A Sheep in Noir Clothing

Brian DePalma’s “The Black Dahlia” is an homage to Los Angeles film noir. The return of noir is a thankful refuge from the teen horror flicks featuring B-list singers-turned-actresses, and the flat action movies of the summer. Autumn weather makes one feel smoky, mysterious, and a little naughty — perfect for this season’s noir films.

“The Black Dahlia,” adapted from James Ellroy’s wordy novel bearing the same name, is based on the true of story of Elizabeth Short (played by Mia Kirshner), an aspiring actress found disemboweled and sawed in half. Ellroy also wrote “LA Confidential,” which translated to film much more successfully.

The essentials of a successful noir are there: sexuality, mystery, and an ever-present L.A. mischievousness, but DePalma does little with them. One would expect that the director of “Scarface” would be able to contribute to the revered canon with refreshing insight but “Black Dahlia” falls short of expectations with a muddled storyline, often covered by excessive violence and racy sexuality.

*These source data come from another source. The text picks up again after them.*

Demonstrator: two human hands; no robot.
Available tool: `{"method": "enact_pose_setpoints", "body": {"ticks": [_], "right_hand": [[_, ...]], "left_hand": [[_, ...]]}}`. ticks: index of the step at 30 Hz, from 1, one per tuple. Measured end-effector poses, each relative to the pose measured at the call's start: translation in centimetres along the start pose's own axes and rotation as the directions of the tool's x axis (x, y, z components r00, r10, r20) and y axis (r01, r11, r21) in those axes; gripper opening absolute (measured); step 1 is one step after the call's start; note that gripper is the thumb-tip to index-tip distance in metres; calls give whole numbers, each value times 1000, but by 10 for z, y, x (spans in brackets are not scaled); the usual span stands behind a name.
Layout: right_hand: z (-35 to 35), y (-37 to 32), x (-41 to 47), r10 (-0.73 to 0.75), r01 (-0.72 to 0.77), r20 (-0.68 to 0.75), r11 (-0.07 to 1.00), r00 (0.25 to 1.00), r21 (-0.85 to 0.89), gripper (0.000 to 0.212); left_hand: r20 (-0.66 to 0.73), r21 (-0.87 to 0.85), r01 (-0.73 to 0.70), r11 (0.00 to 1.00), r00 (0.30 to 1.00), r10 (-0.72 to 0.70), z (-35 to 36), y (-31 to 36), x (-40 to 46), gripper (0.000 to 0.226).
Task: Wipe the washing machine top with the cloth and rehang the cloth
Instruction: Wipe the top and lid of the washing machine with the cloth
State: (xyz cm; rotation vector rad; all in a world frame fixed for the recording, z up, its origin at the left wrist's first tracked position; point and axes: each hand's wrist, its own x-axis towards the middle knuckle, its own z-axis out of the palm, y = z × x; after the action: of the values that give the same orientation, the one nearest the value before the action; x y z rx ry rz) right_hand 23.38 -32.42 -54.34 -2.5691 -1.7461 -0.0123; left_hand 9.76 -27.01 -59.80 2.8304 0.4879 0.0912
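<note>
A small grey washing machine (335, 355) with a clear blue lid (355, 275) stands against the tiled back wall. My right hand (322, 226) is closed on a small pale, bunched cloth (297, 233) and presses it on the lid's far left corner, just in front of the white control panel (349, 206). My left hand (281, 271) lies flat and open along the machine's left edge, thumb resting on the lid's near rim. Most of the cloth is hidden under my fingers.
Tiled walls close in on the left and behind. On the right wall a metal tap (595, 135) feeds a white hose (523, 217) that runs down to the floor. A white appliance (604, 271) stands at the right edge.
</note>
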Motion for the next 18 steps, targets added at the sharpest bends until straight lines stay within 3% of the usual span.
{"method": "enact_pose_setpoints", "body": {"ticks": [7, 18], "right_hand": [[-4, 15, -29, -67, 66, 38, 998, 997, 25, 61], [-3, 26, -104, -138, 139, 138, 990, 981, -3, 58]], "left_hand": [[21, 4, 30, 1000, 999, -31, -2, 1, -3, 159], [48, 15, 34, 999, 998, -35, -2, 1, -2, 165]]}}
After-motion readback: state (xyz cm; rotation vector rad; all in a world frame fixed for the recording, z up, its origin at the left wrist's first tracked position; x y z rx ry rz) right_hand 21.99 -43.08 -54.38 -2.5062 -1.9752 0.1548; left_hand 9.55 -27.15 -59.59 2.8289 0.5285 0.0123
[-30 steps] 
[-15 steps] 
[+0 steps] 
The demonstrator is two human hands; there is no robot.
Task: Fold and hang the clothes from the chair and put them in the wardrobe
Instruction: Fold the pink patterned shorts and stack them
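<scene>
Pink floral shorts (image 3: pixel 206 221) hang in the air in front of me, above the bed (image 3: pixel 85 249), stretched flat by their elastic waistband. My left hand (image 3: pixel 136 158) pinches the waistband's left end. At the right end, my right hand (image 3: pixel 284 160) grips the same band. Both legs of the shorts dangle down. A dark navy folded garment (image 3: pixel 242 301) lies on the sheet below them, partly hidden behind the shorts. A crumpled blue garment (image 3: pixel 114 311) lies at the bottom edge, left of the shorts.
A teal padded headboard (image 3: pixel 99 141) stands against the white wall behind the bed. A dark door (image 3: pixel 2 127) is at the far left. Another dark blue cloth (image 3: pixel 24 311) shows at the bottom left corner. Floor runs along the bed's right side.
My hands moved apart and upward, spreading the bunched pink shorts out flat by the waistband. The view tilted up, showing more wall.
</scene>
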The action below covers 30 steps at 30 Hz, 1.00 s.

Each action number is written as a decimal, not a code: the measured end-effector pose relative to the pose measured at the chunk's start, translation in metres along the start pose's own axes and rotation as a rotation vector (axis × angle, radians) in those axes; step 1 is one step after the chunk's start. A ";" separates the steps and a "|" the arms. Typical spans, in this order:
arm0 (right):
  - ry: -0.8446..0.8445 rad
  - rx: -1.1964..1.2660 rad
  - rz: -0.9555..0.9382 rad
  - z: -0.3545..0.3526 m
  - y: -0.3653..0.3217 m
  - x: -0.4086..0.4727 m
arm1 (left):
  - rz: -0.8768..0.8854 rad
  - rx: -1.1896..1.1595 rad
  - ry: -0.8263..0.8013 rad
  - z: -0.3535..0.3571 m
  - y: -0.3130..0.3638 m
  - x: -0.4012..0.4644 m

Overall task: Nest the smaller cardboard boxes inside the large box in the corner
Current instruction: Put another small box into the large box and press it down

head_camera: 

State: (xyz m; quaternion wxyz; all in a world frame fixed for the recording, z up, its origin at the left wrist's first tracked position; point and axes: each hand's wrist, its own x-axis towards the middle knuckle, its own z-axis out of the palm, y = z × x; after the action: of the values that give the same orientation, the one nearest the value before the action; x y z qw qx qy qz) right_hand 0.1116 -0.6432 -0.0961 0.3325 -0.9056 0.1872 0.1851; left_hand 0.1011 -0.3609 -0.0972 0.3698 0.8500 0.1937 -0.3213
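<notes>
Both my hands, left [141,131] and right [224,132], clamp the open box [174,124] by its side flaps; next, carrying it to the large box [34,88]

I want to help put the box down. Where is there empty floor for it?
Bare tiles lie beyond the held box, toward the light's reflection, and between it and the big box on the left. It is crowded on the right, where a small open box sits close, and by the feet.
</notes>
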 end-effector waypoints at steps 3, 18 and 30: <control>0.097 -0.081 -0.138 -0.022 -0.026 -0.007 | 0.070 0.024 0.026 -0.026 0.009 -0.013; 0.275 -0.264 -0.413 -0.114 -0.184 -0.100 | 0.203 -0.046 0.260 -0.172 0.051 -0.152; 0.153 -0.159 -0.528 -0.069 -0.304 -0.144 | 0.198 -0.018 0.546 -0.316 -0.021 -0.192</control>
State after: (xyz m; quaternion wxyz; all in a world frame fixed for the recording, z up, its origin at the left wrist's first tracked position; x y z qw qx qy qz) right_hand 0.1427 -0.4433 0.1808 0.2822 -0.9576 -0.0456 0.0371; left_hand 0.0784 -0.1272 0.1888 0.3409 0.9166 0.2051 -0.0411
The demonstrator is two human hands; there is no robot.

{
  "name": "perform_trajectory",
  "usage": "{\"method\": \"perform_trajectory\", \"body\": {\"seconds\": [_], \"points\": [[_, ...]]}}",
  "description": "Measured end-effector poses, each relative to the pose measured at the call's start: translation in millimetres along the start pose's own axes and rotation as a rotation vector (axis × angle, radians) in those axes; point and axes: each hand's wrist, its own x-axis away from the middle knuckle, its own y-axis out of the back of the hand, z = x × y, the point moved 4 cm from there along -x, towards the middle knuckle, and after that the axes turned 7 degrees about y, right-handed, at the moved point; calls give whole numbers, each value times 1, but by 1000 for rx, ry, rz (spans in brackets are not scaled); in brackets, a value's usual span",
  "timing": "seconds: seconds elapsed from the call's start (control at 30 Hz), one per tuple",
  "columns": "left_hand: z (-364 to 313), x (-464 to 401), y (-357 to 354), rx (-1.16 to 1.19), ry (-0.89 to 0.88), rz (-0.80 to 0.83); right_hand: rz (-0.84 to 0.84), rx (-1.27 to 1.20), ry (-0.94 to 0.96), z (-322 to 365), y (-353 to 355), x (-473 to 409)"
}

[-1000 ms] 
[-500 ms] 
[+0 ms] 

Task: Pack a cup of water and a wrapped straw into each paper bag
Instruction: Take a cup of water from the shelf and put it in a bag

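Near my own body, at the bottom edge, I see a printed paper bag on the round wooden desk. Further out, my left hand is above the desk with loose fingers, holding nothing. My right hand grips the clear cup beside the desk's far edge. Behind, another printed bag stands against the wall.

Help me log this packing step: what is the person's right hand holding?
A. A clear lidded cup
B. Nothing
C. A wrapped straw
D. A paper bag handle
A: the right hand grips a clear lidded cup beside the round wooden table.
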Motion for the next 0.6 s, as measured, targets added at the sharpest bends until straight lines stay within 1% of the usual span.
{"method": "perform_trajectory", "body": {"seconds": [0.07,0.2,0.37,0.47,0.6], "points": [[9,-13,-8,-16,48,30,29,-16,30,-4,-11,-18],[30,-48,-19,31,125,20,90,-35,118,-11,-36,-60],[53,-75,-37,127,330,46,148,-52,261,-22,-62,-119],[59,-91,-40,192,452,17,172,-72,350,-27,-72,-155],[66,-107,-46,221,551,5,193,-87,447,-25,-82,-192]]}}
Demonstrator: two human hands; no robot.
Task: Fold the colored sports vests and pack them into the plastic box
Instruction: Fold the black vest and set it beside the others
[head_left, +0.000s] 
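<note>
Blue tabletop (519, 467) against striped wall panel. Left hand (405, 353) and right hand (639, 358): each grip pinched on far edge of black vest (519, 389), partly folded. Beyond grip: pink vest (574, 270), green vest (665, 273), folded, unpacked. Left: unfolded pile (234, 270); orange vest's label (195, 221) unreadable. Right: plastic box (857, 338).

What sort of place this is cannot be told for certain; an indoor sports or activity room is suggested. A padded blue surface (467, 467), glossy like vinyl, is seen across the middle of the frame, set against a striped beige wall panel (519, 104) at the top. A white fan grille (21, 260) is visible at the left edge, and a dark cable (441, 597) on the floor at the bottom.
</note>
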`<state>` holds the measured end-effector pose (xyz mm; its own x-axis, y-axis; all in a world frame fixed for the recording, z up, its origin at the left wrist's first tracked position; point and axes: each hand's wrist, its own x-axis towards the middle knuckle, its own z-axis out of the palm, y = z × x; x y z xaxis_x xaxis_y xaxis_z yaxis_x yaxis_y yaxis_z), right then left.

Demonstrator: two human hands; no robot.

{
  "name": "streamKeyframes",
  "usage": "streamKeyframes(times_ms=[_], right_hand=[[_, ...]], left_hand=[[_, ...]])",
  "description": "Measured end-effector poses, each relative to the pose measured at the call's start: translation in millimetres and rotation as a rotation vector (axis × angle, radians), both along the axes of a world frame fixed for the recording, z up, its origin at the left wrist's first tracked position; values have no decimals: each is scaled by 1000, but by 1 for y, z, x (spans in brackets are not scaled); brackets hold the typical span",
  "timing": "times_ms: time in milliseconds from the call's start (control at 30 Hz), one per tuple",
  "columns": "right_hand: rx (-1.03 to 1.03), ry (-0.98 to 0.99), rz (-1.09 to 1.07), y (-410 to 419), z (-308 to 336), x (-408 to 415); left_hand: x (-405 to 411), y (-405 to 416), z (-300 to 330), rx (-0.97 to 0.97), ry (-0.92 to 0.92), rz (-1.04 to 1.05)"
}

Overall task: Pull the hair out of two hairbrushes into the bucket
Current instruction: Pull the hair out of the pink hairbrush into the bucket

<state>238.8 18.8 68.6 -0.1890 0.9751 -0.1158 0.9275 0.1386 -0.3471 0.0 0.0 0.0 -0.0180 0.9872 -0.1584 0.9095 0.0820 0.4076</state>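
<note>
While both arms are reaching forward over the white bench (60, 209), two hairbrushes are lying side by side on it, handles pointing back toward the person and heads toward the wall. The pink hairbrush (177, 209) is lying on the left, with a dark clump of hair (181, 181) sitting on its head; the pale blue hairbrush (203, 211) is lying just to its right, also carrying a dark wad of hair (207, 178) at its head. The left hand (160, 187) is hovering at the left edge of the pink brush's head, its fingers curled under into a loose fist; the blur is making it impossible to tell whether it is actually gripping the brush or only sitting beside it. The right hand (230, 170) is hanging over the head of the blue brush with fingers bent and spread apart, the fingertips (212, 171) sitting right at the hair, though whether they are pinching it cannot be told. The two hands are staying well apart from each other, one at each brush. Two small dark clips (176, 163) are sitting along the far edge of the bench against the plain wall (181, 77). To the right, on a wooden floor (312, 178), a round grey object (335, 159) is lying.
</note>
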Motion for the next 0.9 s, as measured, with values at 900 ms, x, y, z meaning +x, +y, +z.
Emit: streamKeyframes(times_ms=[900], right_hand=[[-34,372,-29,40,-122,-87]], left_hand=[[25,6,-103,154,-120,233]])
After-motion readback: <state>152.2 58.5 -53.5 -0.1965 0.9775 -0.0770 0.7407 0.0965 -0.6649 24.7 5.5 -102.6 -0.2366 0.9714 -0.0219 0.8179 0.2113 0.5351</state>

Although sexuality and gratuitous bloodshed parallel the recipe for successful noir films, “Dahlia,” fails to measure up to the great noirs of the past. Think Roman Polanski’s “Chinatown,” with its disturbing reverse-oedipal subplot and the final scene, including the lovely Faye Dunaway shot through the eye. Unlike “Chinatown,” “Dahlia” is basic at best in its attempts. It immerses itself in lesbian relationships and fetishism without managing to make a point as to the purpose of these subplots. One leaves “Black Dahlia” feeling confused, a little aroused, but hardly entertained.

To the DePalma’s credit, his casting is substantial. Scarlett Johansson, the one remaining teen queen actress who has managed a career not overshadowed by partying, gives an honest attempt at playing Kay Lake — the prostitute turned loving, concerned girlfriend of LAPD detective Lee Blanchard (Aaron Eckhart). She’s definitely talented but the role seems beyond her grasp. Though Johansson seems a little out of her element, the first time she appears on screen one is stunned by her beauty and deep, husky voice. In a few years, she may be able to successfully play the curvaceous, sexy, yet attainable heroine roles created for her.

Hilary Swank, as the monied seductress, Madeleine Linscott, carries the weight of the movie as the classic femme fatale. It’s refreshing to see Swank dolled up and dangerous. Her fierce sexuality and unforgiving secrecy make you want more of her and her character’s storyline: a rich girl with a pedophiliac father and an alcoholic mother (Fiona Shaw, doing her best impression of Gloria Swanson in “Sunset Boulevard”).

Josh Hartnett, however, falls flat as Officer Dwight “Bucky” Bleichert, a good cop about to get his hands dirty. His character is basically uninspired and unbelievable.

Overall, it’s best to wait for “Dahlia” to hit video. It offers enough sex and violence to entertain you at home but is hardly worth pricey movie theater fees.